Disclaimer #2: This is a photo-heavy post. (Please excuse the blurriness of most of the photos... my camera is old.)
Since I learned to spin, I've wanted to dye my own roving, but, since I don't know what the heck I'm doing, I was never willing to make the financial investment. Recently, I was perusing KnitPicks.com and I noticed they'd started selling undyed roving for hyper cheap! I added several lengths of it to my cart, excitedly received them in the mail days later, and, lo and behold, let the dye experience begin!
Here is what my makeshift dye studio looked like:
Among the things I used:
- Undyed roving (Peruvian wool, 3.5 oz, from Knit Picks)
- Jacquard acid dyes (Sapphire Blue, Yellow Sun, and Vermillion, also from Knit Picks)
- 12 wide-mouth mason jars (from my grocery store)
- paint brushes (both the "hair" variety and the sponge variety)
- a large pot
- a steamer (like you use to steam vegetables in)
- white vinegar
- cling wrap
- plastic cups
I used methods described in Gail Callahan's book, "Hand Dyeing Yarn and Fleece." I highly recommend this book for first-time dyers (whatever this recommendation is worth, since this is the only book I used!). One caveat though: if you use this book, you should read through the whole book before beginning a project, because there are bits of crucial information scattered all through it... perhaps this style of writing is not ideally suited for linear thinkers like myself... but I got by.
Because I used acid dyes, I needed to pretreat my roving so that it would accept the dyes. I soaked it in a vinegar-water mixture.

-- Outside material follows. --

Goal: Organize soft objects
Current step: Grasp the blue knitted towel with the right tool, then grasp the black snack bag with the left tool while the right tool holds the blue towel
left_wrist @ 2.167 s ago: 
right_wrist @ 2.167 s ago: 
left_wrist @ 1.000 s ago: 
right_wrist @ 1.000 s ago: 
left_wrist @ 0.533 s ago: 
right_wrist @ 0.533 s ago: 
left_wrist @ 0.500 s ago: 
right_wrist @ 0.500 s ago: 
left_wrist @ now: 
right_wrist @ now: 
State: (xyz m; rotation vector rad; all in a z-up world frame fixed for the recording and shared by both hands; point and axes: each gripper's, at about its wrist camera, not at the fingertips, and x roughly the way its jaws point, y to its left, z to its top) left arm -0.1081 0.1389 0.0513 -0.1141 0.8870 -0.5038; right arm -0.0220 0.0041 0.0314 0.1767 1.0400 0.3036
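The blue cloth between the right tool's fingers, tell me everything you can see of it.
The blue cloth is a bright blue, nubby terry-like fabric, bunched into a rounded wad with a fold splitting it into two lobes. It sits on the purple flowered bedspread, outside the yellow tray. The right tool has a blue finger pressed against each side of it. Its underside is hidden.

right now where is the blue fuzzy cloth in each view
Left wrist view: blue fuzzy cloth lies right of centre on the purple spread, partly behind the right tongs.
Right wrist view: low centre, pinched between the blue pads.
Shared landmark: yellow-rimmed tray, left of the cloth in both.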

While my roving was drying, I mixed my dyestock. Since I only bought acid dyes in the three primary colors, I had to mix them together to get the secondary colors.

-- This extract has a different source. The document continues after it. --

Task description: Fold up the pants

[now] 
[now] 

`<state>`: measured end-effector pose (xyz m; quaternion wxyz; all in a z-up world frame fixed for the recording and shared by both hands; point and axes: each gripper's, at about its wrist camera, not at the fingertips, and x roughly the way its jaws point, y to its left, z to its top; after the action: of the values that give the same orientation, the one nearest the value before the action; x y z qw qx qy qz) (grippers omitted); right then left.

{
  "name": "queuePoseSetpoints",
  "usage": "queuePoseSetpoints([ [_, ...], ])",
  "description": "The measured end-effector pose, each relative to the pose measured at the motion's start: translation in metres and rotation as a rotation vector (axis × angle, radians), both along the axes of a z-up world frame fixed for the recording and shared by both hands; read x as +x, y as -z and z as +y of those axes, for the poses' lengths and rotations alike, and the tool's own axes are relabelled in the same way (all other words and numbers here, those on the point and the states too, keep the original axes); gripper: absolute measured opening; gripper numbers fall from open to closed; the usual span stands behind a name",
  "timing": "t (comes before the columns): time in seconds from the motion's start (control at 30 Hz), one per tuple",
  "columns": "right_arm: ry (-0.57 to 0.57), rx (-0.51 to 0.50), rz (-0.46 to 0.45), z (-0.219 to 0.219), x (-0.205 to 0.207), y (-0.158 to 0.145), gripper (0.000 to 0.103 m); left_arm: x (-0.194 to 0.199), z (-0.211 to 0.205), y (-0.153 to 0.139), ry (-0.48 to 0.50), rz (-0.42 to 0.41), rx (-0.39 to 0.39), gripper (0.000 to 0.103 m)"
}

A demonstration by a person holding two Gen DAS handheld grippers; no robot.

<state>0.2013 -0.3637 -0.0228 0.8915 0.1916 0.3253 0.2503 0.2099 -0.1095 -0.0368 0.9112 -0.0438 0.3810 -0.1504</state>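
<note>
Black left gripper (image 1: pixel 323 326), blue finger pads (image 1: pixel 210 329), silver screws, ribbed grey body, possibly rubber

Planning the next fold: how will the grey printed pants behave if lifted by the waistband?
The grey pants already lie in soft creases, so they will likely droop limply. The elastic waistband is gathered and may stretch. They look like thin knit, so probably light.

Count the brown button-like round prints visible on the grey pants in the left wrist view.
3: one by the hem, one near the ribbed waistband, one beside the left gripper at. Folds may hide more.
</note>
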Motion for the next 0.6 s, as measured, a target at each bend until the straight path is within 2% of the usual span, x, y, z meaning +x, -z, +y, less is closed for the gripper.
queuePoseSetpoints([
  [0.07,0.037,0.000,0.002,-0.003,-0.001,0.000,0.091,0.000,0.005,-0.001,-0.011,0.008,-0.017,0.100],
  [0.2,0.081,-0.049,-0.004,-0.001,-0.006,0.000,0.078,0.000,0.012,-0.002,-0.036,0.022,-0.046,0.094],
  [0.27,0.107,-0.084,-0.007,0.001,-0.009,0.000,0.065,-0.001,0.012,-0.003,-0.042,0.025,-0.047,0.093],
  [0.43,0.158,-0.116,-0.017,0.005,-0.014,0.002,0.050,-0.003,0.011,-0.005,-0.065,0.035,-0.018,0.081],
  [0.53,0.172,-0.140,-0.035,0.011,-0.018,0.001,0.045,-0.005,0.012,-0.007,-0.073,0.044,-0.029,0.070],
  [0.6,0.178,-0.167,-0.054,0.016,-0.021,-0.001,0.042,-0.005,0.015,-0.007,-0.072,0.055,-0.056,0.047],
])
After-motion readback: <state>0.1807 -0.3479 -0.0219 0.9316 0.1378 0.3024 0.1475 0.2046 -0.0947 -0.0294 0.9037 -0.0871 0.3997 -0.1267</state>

In these pictures, it looks like I'm doing this operation on top of an unprotected kitchen counter, but, I assure you, the counter is covered with a kitchen trash bag!
Once the powders were measured and mixed, I dissolved each of them in a little bit of water, and then added one cup of boiling water. This stage brought back memories of hours spent in analytical chemistry lab.
Once I had made the ROYGBIV colors, I mixed neighboring colors to fill out my basic color wheel. (i.e. equal parts red and orange to make red-orange; yellow and green to make yellow-green, just like in sixth grade art class.) This resulted in twelve total dye solutions.
Oooh pretty, it's a color wheel!!
Once my roving had been pre-soaked and left to dry, I picked my favorite color combination (orange, blue-green, reddish-purple, and a brown I made by mixing equal parts of red and green) and began handpainting.
And so on, until I reached the end of the roving.
Once the painting was finished, it was time to set the dye. I chose to do this by wrapping my roving in Saran wrap and steaming it as if it were broccoli. Yep, exactly like broccoli, but less tasty, and way stinkier!
Once the dye had set, I let the roving cool to room temperature (hot fiber is surprisingly HOT!) before rinsing it gently so as not to exacerbate the felting that was bound to happen given my clumsiness, inexperience, and impatience... alas, I am sad to report that some damage was done, but I was able to draft out some of the fiber and convince myself that it's more than worth trying to spin it up! Then it was out to the deck for an afternoon of sunbathing (for the roving, not for me).
And, voila! My first handpainted roving!
The colorway reminds me a little of the Caribbean because of the jewel tones, especially the tropical teal color. Not sure what to name it, but since it's repeatable (I saved the leftover dyestock, and I obsessively recorded how I made it!) it deserves a name... any suggestions?